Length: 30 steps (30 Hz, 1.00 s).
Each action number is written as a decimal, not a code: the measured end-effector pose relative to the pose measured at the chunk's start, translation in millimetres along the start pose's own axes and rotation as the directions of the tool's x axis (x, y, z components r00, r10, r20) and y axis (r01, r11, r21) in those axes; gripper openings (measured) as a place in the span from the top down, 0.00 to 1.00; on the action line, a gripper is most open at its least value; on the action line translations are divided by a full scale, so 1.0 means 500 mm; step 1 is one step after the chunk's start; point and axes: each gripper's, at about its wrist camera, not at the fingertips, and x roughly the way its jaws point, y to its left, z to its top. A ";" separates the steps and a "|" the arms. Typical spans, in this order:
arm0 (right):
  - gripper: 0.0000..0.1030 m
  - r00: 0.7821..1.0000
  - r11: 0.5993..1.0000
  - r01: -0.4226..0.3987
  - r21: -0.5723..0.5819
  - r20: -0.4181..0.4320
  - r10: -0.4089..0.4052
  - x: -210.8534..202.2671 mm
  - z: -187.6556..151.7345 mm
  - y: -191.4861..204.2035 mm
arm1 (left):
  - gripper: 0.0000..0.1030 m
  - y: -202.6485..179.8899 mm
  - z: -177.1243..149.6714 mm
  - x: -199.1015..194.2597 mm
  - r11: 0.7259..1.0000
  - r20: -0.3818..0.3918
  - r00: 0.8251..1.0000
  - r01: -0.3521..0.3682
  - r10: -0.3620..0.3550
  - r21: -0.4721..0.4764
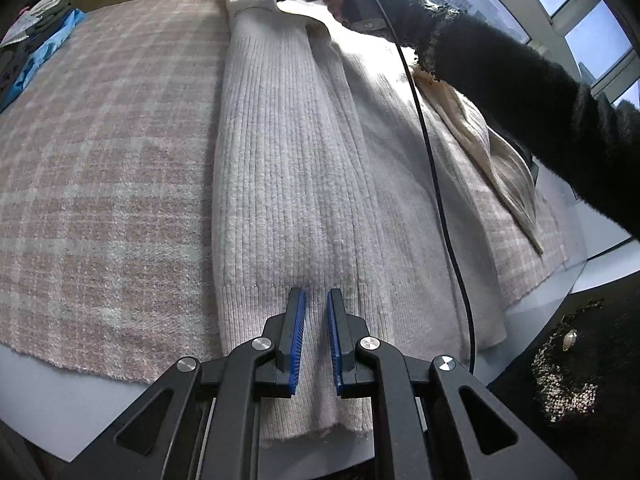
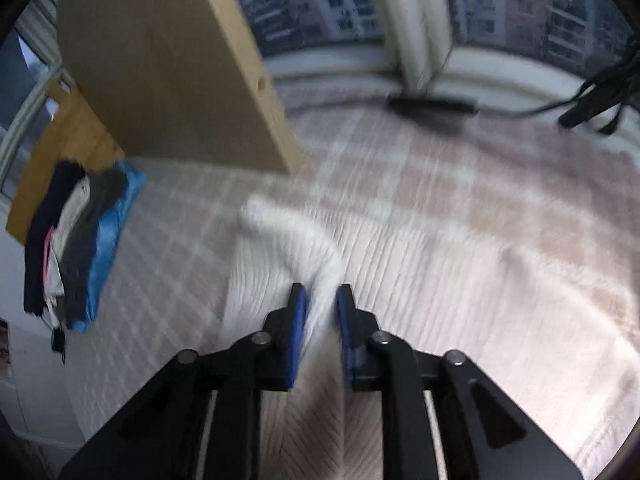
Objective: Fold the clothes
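Note:
A cream ribbed sweater (image 1: 288, 168) lies lengthwise on a pink plaid blanket (image 1: 104, 168). Its near hem runs up between the blue pads of my left gripper (image 1: 316, 296), which is shut on it with only a narrow gap. At the sweater's far end, a hand (image 1: 340, 0) in a black sleeve holds the other gripper over the collar area. The right wrist view is blurred. There a raised ridge of the white sweater (image 2: 288, 236) fills the gap between the pads of my right gripper (image 2: 322, 294), which is shut on it.
A stack of folded clothes (image 2: 80, 248) with a blue piece lies at the blanket's left edge, beside a wooden panel (image 2: 168, 64). A beige garment (image 1: 492, 160) lies on the right. A black cable (image 1: 436, 184) hangs across the sweater. The white table edge (image 1: 80, 392) is near.

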 end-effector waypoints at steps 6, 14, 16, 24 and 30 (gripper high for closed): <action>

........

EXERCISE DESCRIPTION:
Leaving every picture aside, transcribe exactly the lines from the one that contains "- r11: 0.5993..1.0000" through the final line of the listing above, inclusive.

TASK RESPONSE:
  - r11: 0.5993..1.0000
  - r01: -0.4226..0.3987
  - r21: -0.5723..0.5819
  - r20: -0.4181..0.4320
  - r10: -0.4089..0.4052
  - x: -210.8534..202.2671 mm
  - z: -187.6556..151.7345 mm
  - y: -191.4861..204.2035 mm
arm1 (left):
  - gripper: 0.0000..0.1030 m
  - y: -202.6485..179.8899 mm
  - z: -177.1243..149.6714 mm
  - x: -199.1015..194.2597 mm
  - r11: 0.7259..1.0000
  - r20: -0.3818..0.3918
  - r00: 0.8251..1.0000
  - r01: -0.3521..0.3682
  - r10: -0.3620..0.3550
  - r21: -0.4721..0.4764
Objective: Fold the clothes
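Note:
A cream ribbed sweater (image 1: 288, 168) lies lengthwise on a pink plaid blanket (image 1: 104, 168). Its near hem runs up between the blue pads of my left gripper (image 1: 316, 296), which is shut on it with only a narrow gap. At the sweater's far end, a hand (image 1: 340, 0) in a black sleeve holds the other gripper over the collar area. The right wrist view is blurred. There a raised ridge of the white sweater (image 2: 288, 236) fills the gap between the pads of my right gripper (image 2: 322, 294), which is shut on it.
A stack of folded clothes (image 2: 80, 248) with a blue piece lies at the blanket's left edge, beside a wooden panel (image 2: 168, 64). A beige garment (image 1: 492, 160) lies on the right. A black cable (image 1: 436, 184) hangs across the sweater. The white table edge (image 1: 80, 392) is near.
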
 end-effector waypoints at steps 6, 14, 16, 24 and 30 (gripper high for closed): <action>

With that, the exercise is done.